Bizim açımızdan sorun, Türkiye’nin önümüzdeki dönemde ne yapacağı. Soğuk Savaş ezberlerini bozup bozamayacağı. Bağımsız hareket edip edemeyeceği. Emperyalizmin, ülkemizi içeride istikrarsızlaştırmaya, dışarıda itibarsızlaştırmaya yönelik adımlarına nasıl karşı koyacağı. Toplumsal demokrasiyi, hukuk devletini, planlı ve bütüncül kalkınma hamlesini, sanayi atılımını, kamucu - halkçı eğitim ve sağlık sistemini başarıp başaramayacağı…
Türkiye’de NATO’nun sorgulanması, AB üyeliğinin eski çekiciliğini yitirmesi olumlu. Fakat yetersiz. Fazlası lazım. ABD’nin Irak işgalini alkışlayan iliştirilmiş gazetecilerin; AB’nin Türkiye temsilcilerinin sofralarında oturmakla övünen ikinci cumhuriyetçi, solcu eskisi, FETÖ dostu köşe yazarı ve akademisyenlerin; Türkiye’nin AB’den müzakere tarihi almasını, Ankara’da gündüz vakti havai fişek patlatarak kutlayan siyasetçilerin çokluğunu hiç akıldan çıkarmamalı.

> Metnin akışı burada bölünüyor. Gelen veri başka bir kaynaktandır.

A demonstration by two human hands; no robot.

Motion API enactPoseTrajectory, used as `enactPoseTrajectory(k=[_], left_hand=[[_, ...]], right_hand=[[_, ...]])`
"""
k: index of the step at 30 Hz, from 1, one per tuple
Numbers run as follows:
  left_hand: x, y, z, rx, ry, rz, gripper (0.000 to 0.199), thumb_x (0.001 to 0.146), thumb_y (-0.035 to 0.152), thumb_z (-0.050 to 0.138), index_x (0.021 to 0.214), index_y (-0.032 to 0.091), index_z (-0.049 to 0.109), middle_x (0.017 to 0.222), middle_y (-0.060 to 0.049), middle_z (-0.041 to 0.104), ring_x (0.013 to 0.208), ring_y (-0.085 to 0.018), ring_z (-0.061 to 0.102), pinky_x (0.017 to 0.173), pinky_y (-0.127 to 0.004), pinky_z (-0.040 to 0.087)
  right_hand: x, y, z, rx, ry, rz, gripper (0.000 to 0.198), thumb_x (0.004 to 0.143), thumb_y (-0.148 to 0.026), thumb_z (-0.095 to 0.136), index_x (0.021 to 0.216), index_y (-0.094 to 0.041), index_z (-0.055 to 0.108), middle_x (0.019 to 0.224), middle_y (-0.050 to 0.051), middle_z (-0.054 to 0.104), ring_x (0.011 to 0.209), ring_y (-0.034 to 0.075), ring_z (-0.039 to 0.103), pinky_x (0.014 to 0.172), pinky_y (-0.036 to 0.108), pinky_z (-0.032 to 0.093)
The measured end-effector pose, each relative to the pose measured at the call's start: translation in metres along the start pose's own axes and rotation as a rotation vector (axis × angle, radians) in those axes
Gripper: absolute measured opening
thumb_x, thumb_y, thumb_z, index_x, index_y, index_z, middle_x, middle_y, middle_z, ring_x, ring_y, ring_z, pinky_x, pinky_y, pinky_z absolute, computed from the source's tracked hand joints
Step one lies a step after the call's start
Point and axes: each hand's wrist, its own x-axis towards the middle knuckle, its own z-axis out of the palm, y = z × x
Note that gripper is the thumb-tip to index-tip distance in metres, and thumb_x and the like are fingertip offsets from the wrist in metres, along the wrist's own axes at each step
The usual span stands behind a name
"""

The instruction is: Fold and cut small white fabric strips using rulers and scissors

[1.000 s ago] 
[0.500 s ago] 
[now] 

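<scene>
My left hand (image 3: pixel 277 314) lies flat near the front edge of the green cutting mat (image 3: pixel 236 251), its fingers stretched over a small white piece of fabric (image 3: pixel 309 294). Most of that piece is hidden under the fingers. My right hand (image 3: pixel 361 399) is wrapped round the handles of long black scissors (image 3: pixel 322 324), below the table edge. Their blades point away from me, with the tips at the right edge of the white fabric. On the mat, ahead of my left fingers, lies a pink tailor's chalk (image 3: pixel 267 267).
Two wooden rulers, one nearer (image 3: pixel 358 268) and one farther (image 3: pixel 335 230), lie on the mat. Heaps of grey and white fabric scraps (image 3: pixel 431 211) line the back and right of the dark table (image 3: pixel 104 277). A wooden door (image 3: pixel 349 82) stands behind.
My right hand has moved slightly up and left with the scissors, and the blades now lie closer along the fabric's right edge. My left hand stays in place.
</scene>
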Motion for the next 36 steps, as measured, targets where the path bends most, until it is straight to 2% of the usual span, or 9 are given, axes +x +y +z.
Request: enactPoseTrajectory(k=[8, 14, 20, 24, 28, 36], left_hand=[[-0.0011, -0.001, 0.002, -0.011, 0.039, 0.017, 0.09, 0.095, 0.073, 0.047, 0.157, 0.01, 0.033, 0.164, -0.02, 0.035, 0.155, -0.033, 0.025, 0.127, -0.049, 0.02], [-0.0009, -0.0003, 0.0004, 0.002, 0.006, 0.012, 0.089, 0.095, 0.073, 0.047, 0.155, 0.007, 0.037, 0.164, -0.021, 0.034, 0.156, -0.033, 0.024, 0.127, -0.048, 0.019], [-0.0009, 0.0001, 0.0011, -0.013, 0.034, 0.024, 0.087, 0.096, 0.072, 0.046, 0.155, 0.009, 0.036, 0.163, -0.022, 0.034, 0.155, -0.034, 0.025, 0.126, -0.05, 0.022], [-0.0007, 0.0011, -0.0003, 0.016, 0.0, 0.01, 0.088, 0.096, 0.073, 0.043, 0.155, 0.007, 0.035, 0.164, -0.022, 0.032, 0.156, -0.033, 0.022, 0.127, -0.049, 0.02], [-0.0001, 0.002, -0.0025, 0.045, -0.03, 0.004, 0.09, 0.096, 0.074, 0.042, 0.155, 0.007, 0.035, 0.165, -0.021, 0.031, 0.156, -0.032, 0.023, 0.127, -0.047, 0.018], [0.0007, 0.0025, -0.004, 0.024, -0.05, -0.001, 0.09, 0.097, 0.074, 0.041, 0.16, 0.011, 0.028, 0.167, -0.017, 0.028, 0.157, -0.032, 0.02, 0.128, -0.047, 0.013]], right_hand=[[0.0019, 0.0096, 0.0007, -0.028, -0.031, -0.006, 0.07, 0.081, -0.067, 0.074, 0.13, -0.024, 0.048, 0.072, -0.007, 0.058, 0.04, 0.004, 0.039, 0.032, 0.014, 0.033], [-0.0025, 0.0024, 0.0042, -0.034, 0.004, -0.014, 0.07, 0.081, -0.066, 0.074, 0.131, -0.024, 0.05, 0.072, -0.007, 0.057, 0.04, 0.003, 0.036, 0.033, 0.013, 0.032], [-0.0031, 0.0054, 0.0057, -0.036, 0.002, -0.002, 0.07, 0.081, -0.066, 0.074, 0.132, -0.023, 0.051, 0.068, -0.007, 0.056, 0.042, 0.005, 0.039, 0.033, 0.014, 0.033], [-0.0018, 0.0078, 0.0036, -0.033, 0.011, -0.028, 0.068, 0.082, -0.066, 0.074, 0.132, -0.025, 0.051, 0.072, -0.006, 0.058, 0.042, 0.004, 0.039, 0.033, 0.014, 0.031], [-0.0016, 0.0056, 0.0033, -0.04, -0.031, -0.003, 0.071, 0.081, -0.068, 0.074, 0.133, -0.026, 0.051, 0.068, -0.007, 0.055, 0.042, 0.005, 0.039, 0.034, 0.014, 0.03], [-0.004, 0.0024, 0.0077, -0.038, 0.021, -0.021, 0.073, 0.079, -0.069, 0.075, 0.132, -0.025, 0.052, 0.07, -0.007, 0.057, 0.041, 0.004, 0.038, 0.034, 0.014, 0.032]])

İspanyol diplomatın benzetmesi
Yıllar önce, Türkiye - AB müzakerelerine ilişkin İspanyol bir diplomat, duayen diplomatlardan Yalım Eralp’e şöyle demiş: “Sakın onur meselesi yapmayın. İspanya’yı özellikle Fransızlar eşek yerine koydular. Şimdi biz yeni adayları eşek yerine koyuyoruz”. (Mülkiyeliler Mektubu, Ekim 2005).
Dış politikada kandırılmaya açık olduğumuzu dikkate alarak, Türkiye’nin NATO üyeliğini sadakatle savunanlara, AB üyesi olmasını hararetle destekleyenlere soralım. AB’nin geleceğine ilişkin “Avrupa Birleşik Devletleri mi, Birleşik Avrupa Devletleri mi? Sıkı federasyon mu, gevşek konfederasyon mu? Birkaç vitesli, çok halkalı Avrupa mı, değişken geometrili Avrupa mı” sorularının neresinde duruyor Türkiye? Uluslararası ve AB gibi ulusüstü örgütlerle yapılan müzakerelerde, “eşek yerine konmak” neyi kapsıyor? Mayın tarlasına sürülmeyi mi? Yüke koşulmayı mı? Kullanılıp kenara atılmayı mı? Sürekli aldatılmayı mı?
Sözün özü, Rusya lideri Vladimir Putin’in, “Avrupa’nın geleceğinden kaygılıyım. AB korunmalı. Doğu Avrupa’nın bazı ülkelerinin, gelecekte İngiltere’nin düşündüğü gibi düşünmeyeceklerinden emin değilim” dediği bir dönemde Türkiye, Gümrük Birliği’ni sorgulamalıdır. AB ve NATO konusunda daha cesur olmalıdır.